Маленькая Бонка, которая еще не успела присоединиться ни к одной из воюющих сторон в семье, прижималась к матери и продолжала всхлипывать. Чистым своим сердцем она раньше других поняла неизбежность приближающейся смерти. Теперь у нее не будет отца, это главное. Сама же смерть представлялась ей чем-то уродливым, отвратительным. И, кроме того, он так измучился, бедный, это видно по его лицу. Все машинально обернулись в его сторону. Повернув голову, он беспомощно глядел на них широко открытыми глазами.
3
Скорее, скорее! Вот что выражали эти глаза. Скорей бы все кончилось. Он понял истину, страшную и неотвратимую истину. Все убеждало его в том, что он уже на пути в иной мир, труп, ожидающий погребения.
Страшная ярость охватила его, словно по жилам разлилась отрава, ярость и злоба на весь мир, на людей, на всех, кто здоров, кто может любоваться облаками, солнцем, бороться и преуспевать…
И так как злоба эта была бессильной, она обратилась против самой себя, пожирала себя от бессилия, плавилась в собственном огне. Скорее бы, скорее! Он чувствовал, что песенка его спета, но злился оттого, что смерть медлит. Быть может, труп его уже смердит, а он просто не ощущает этого, потеряв обоняние? Хоть бы оборвалось все сейчас, сию же минуту, хоть бы разверзлась земля и поглотила его. Стукнуться бы об стену головой, разбиться, избавиться от всего.

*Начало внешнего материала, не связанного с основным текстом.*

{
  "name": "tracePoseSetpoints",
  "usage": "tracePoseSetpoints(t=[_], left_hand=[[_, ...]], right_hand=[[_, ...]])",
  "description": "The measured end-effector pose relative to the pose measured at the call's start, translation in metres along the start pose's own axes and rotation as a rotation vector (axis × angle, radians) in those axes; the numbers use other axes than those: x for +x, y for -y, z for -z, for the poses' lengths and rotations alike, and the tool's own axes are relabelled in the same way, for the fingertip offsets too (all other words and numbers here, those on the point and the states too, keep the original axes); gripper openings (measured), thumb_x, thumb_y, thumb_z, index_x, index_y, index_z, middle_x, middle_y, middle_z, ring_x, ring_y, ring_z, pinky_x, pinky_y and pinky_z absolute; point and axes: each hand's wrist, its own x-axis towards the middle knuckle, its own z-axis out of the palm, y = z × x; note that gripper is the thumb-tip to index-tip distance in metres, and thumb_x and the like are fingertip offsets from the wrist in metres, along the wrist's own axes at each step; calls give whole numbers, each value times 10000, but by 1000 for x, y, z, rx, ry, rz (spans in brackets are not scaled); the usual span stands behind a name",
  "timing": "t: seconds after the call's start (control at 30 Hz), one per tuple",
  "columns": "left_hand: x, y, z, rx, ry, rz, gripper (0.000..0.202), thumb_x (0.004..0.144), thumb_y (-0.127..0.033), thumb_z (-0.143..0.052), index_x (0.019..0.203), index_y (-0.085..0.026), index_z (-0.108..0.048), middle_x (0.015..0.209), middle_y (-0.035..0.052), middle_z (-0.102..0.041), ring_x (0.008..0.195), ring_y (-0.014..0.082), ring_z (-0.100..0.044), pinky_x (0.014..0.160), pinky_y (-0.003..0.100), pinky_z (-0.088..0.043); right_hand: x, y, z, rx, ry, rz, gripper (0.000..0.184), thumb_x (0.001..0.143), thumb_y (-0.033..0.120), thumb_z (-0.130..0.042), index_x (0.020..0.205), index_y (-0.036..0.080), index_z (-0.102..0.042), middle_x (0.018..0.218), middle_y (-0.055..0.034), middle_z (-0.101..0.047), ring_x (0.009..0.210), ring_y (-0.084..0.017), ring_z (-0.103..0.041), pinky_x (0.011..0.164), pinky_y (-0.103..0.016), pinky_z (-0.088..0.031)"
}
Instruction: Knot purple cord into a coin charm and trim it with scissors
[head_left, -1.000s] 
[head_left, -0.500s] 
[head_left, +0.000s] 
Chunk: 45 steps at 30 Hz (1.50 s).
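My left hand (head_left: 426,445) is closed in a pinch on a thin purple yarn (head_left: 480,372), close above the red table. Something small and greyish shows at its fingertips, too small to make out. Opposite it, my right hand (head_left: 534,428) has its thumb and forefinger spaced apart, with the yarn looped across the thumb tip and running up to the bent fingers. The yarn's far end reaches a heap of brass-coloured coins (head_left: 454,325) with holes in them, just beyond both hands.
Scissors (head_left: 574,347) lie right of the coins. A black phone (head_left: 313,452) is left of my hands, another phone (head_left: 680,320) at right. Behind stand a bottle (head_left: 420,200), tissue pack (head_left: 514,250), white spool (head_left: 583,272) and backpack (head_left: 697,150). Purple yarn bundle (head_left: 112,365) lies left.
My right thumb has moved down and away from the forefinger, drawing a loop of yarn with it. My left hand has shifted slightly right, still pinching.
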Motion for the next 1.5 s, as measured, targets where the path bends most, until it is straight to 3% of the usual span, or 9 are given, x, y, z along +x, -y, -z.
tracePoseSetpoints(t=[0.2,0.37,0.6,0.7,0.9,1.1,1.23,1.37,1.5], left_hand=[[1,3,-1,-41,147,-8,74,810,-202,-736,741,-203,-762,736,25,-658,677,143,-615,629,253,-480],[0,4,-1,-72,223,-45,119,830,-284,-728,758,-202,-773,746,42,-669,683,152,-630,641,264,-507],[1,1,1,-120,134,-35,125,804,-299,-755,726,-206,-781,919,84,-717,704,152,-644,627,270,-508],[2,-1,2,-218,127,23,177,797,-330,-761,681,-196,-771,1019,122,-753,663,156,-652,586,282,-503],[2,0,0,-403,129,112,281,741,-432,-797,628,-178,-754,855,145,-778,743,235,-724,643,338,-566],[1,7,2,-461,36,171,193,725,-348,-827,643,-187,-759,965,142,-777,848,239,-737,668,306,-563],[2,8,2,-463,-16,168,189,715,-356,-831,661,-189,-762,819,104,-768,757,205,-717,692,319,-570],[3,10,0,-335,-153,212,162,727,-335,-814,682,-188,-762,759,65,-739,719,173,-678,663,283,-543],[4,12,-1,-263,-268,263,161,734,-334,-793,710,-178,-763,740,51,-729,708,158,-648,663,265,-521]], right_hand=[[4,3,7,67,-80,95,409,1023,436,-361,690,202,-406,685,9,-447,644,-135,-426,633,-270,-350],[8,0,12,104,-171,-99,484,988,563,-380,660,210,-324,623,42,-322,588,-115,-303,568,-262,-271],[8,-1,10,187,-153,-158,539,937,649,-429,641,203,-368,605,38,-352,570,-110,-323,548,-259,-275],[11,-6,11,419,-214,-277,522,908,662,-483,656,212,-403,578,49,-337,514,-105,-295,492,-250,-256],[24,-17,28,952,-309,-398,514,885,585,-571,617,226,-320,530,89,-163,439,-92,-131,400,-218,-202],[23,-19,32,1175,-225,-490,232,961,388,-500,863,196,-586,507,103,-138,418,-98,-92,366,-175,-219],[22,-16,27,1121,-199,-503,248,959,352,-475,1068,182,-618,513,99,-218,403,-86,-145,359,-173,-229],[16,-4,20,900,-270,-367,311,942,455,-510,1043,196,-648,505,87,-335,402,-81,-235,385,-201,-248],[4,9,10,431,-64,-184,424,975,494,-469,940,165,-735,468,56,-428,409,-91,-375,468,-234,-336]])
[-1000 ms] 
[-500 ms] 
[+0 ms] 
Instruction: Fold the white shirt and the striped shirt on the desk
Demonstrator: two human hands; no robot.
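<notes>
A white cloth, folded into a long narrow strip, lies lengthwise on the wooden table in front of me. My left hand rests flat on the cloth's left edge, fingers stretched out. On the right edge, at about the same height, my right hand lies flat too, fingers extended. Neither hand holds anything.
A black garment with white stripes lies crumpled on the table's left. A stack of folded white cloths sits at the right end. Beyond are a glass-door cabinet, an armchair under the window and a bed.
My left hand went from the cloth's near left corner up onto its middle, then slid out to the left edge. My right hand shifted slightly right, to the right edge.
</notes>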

О! Забыть, все забыть, весь мир, закрыть глаза, чтобы не видеть наглого торжества жизни, всего живущего под солнцем, что издевается над ним, мертвым и потусторонним.
Так, значит, он должен умереть, а они останутся жить. Ну что же, пусть, он не боится смерти. Противно только, что он умрет, так и не успев пожить. Жизнь прошла, как в заточении, в вечном труде, словно в шахте, без солнца, без улыбки. Из казармы – домой; и тут и там – одни неприятности, и тут и там – никакого толку, хлопочешь, трудишься ради какой-то бессмыслицы. Дома его встречают враги, не уважают, не верят ничему, смеются над ним, считают слабоумным. Не видел он ни одного светлого часа, не испытал никакой радости. Вот какой была его жизнь до нынешнего дня…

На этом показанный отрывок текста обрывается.